By Geoffrey Smith
Investing.com -- Tech’s day of reckoning has arrived.
The sector has ridden a 12-year wave of easy money to sell dreams of unimaginable wealth on narratives that have depended less and less on substance, and more and more on buzzwords. At a time when capital can earn 4% today for no risk at all, those peddling fortunes built on cash flows in five years’ time are increasingly struggling.
And that's no bad thing.
Weaker parts of the tech sector have been slimming down for a year or more already. The significance of recent layoffs is in the fact that they have been at companies that until quite recently were widely considered to be invulnerable, due to their commanding position in the new megatrends of the age, be it streaming, social media, e-commerce, or self-driving cars.
Facebook owner Meta Platforms (NASDAQ:META) is cutting 11,000, or one in seven of its staff worldwide. Amazon (NASDAQ:AMZN) is reportedly looking to cut 10,000, admittedly a much smaller share of its 1.5 million-strong workforce. Twitter, under the uniquely aggressive culling of its new owner Elon Musk, is cutting numbers by half.
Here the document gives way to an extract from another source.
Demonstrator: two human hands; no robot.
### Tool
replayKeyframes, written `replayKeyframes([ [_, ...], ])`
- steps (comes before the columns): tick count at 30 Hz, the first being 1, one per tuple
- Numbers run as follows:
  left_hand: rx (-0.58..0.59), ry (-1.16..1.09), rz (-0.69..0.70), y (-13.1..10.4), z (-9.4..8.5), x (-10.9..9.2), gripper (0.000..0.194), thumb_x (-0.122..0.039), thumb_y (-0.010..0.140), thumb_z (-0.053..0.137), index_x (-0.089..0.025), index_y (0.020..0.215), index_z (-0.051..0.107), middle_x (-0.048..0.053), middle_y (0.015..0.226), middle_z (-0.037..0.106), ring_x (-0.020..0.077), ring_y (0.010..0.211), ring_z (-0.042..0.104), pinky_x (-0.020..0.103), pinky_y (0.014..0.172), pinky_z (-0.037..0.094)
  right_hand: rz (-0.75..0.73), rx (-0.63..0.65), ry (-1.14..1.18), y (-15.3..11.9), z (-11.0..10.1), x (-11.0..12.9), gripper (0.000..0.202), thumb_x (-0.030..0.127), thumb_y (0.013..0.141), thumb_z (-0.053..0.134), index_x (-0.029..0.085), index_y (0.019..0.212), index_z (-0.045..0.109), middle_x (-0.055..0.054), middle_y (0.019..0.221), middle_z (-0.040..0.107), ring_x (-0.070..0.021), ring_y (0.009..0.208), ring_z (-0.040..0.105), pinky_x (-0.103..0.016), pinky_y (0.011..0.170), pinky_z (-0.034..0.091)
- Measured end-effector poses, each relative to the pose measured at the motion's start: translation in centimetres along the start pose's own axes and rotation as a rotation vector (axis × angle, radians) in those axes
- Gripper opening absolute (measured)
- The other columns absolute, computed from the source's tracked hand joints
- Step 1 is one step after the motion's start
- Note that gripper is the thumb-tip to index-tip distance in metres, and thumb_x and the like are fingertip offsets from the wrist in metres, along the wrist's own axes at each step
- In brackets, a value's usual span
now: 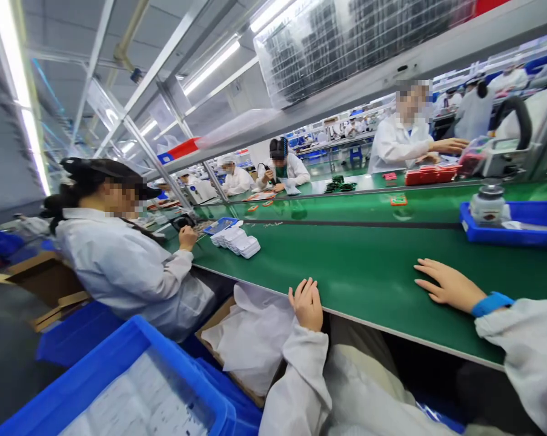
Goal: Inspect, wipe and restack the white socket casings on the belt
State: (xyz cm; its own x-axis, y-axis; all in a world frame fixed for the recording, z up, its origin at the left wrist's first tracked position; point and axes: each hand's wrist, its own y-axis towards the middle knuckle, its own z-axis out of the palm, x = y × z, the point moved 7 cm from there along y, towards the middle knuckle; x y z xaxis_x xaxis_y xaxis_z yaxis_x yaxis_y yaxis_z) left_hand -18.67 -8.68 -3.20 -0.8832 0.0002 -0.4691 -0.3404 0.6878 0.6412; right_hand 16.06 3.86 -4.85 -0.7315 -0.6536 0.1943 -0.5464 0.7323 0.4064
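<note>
My left hand rests at the near edge of the green work table, its fingers extended onto the top and nothing held. Farther right, my right hand lies palm down on the same surface, fingers spread, with a blue wristband at the wrist. A stack of white plastic parts sits on the table to the left of my hands. Beyond my right hand, a blue tray holds a small jar with a metal top.
A co-worker in a white coat sits on my left. Below the table edge are a box with white sheeting and a large blue bin. Across the green belt lie red parts and dark green boards.
</note>
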Motion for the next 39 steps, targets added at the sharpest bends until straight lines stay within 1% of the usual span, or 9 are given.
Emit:
replayKeyframes([
  [3,0.006,0.005,-0.003,0.1,0.0,0.0,0.039,-0.029,0.093,0.031,-0.021,0.104,0.067,0.004,0.115,0.064,0.0176,0.115,0.052,0.043,0.111,0.015,0.027,-0.001,-0.030,-0.4,-0.3,0.2,0.051,0.045,0.079,0.040,0.012,0.112,0.061,-0.015,0.124,0.052,-0.0319,0.118,0.045,-0.048,0.099,0.042],
  [8,0.018,0.033,-0.008,0.1,0.0,-0.1,0.040,-0.030,0.094,0.029,-0.022,0.103,0.067,0.004,0.116,0.064,0.0170,0.115,0.052,0.041,0.111,0.015,0.038,-0.004,-0.044,-0.7,-0.8,0.8,0.052,0.042,0.082,0.038,0.007,0.113,0.061,-0.018,0.125,0.050,-0.0330,0.118,0.045,-0.048,0.098,0.043],
  [15,0.018,0.091,-0.020,0.3,0.0,-0.2,0.044,-0.030,0.093,0.025,-0.021,0.101,0.067,0.005,0.116,0.064,0.0197,0.112,0.052,0.039,0.103,0.026,0.012,-0.017,-0.046,-1.0,-1.3,1.4,0.042,0.037,0.083,0.044,0.013,0.114,0.061,-0.014,0.126,0.050,-0.0310,0.118,0.045,-0.047,0.097,0.043],
  [21,0.006,0.133,-0.032,0.3,0.1,-0.3,0.044,-0.030,0.093,0.025,-0.023,0.101,0.068,0.004,0.116,0.063,0.0202,0.110,0.050,0.039,0.106,0.022,-0.029,-0.002,-0.050,-1.4,-1.3,2.5,0.043,0.030,0.084,0.045,0.006,0.116,0.059,-0.020,0.127,0.047,-0.0355,0.121,0.039,-0.051,0.100,0.038],
  [26,0.003,0.151,-0.020,0.2,0.1,-0.1,0.043,-0.031,0.094,0.026,-0.024,0.101,0.068,0.004,0.114,0.064,0.0193,0.110,0.050,0.039,0.108,0.019,-0.089,0.017,-0.076,-2.0,-1.3,4.3,0.040,0.024,0.081,0.048,0.010,0.116,0.059,-0.017,0.121,0.052,-0.0369,0.123,0.035,-0.055,0.099,0.036],
  [28,-0.003,0.148,-0.007,0.2,0.1,0.0,0.043,-0.032,0.094,0.027,-0.024,0.100,0.068,0.003,0.113,0.064,0.0192,0.109,0.051,0.039,0.108,0.020,-0.097,0.010,-0.113,-2.3,-1.6,5.3,0.041,0.023,0.081,0.050,0.008,0.117,0.059,-0.019,0.122,0.051,-0.0379,0.122,0.035,-0.055,0.099,0.036],
  [31,-0.024,0.128,0.013,0.3,0.0,0.1,0.041,-0.034,0.093,0.029,-0.024,0.099,0.069,0.005,0.111,0.065,0.0207,0.107,0.052,0.041,0.106,0.022,-0.094,0.054,-0.139,-2.5,-1.9,6.8,0.042,0.022,0.080,0.051,0.006,0.118,0.058,-0.020,0.124,0.049,-0.0378,0.123,0.034,-0.054,0.100,0.035],
  [34,-0.059,0.092,0.044,0.4,0.1,0.3,0.039,-0.033,0.093,0.031,-0.023,0.098,0.068,0.007,0.110,0.065,0.0225,0.104,0.054,0.043,0.104,0.023,-0.020,0.062,-0.152,-2.4,-2.6,7.6,0.044,0.024,0.079,0.056,0.007,0.119,0.058,-0.020,0.129,0.045,-0.0378,0.124,0.032,-0.053,0.099,0.037],
  [39,-0.194,0.096,0.145,0.3,-0.1,0.7,0.038,-0.032,0.091,0.033,-0.021,0.096,0.068,0.008,0.106,0.067,0.0237,0.094,0.057,0.045,0.099,0.030,0.086,0.134,-0.164,-2.0,-3.1,8.1,0.043,0.026,0.082,0.058,0.010,0.122,0.057,-0.019,0.132,0.042,-0.0360,0.126,0.030,-0.051,0.102,0.034],
])
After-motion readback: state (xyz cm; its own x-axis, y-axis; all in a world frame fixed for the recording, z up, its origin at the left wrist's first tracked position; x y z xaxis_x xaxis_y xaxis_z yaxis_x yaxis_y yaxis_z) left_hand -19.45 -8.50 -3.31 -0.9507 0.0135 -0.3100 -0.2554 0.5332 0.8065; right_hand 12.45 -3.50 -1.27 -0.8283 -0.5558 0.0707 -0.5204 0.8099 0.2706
Stripe, Snap (NYSE:SNAP) and Netflix (NASDAQ:NFLX), along with Lyft (NASDAQ:LYFT) and Uber (NYSE:UBER) have all trodden the same path this year. Every day, the list lengthens: this week alone, Cisco Systems (NASDAQ:CSCO) has announced it will cut 4,100 jobs, while streaming device maker Roku (NASDAQ:ROKU) said on Thursday it will cut 200. In both cases, that’s around 5% of the total.
One common theme running through the narrative is the weakness of the advertising sector, which has both cyclical and structural elements.
The structural element is that Apple (NASDAQ:AAPL), which accounts for over a quarter of the world’s mobile devices and a larger share among richer consumers, has made it all but impossible to sell more highly-priced targeted ads by tightening its privacy policy. Apple users appear to like this feature, so there is little chance of it being reversed.
The cyclical element is essentially a reversion to the mean: ad spending, which is never more than a derivative of consumer incomes, boomed during the pandemic when manufacturers had a once-in-a-lifetime opportunity to bombard the bored and homebound with ideas on how to spend their stimulus checks. It started shrinking when inflation started eating into disposable incomes and that process accelerated as fears of job insecurity spread around the world.
Consumer confidence is now at an all-time low in countries like the U.K. and Germany.
Another common thread is the over-confidence bred by the extraordinary and patently unsustainable policy settings of the pandemic years. Too many people believed either that the good times would last forever, or that, more charitably, the pandemic would accelerate irreversible long-term trends to digitization and automation. Meta CEO Mark Zuckerberg and, on Thursday, Amazon CEO Andy Jassy both admitted to having over-hired.
A third thread is that too many of the sector’s long shots have turned out to be simply too long. While the core businesses of companies like Meta and Alphabet (NASDAQ:GOOGL) make good money, the pet projects they are supporting on the company balance sheet are losing money hand over fist.
Altimeter Capital’s Mark Gerstner begged Zuckerberg last month to halve spending on his Metaverse projects to a maximum of $5 billion a year. Chris Hohn, head of London-based hedge fund TCI, directed the same criticism at Google owner Alphabet this week, calling out CEO Sundar Pichai for blowing $20 billion over the last five years on its “Other Bets” division, whose largest element is the Waymo self-driving venture.
The over-expansion at Big Tech has been bad not just for the companies’ shareholders (Amazon, Meta, and Alphabet are down by 43%, 67%, and 32%, respectively, this year), but for the U.S. economy in general, sucking up talent that could have been deployed more productively.
“We have a shortage of talent in Silicon Valley," Altimeter's Gerstner said. "Meta and other large companies have made it very difficult for start-ups to hire.” Gerstner said he’s “confident that these employees will find replacement jobs and quickly be back to work on important inventions that will move us all forward.”
The economic data, so far, appear to be proving him right. While the number of layoffs is clearly increasing, the number of people filing initial claims for jobless benefits has not risen markedly from a 60-year low. Clearly, those being laid off have plenty of opportunities elsewhere. Enough soft landings at the personal level give the economy a good chance of achieving one at the macro level.
That reality may go some way to explaining the resilience of U.S. consumption in recent weeks and months, even though the outlook has clearly darkened. More consumers may be losing their jobs, but if they are confident enough of finding a new one quickly, they will be less afraid of dipping into savings to keep up their consumption levels.
Against such a backdrop, despite the obvious human distress, there are good reasons not to be too downhearted at Big Tech’s downsizing. What has been seen so far is more an exercise in capital discipline and the unwinding of excess, not a sign of a vicious downward spiral. As days of reckoning go, the market has seen much worse.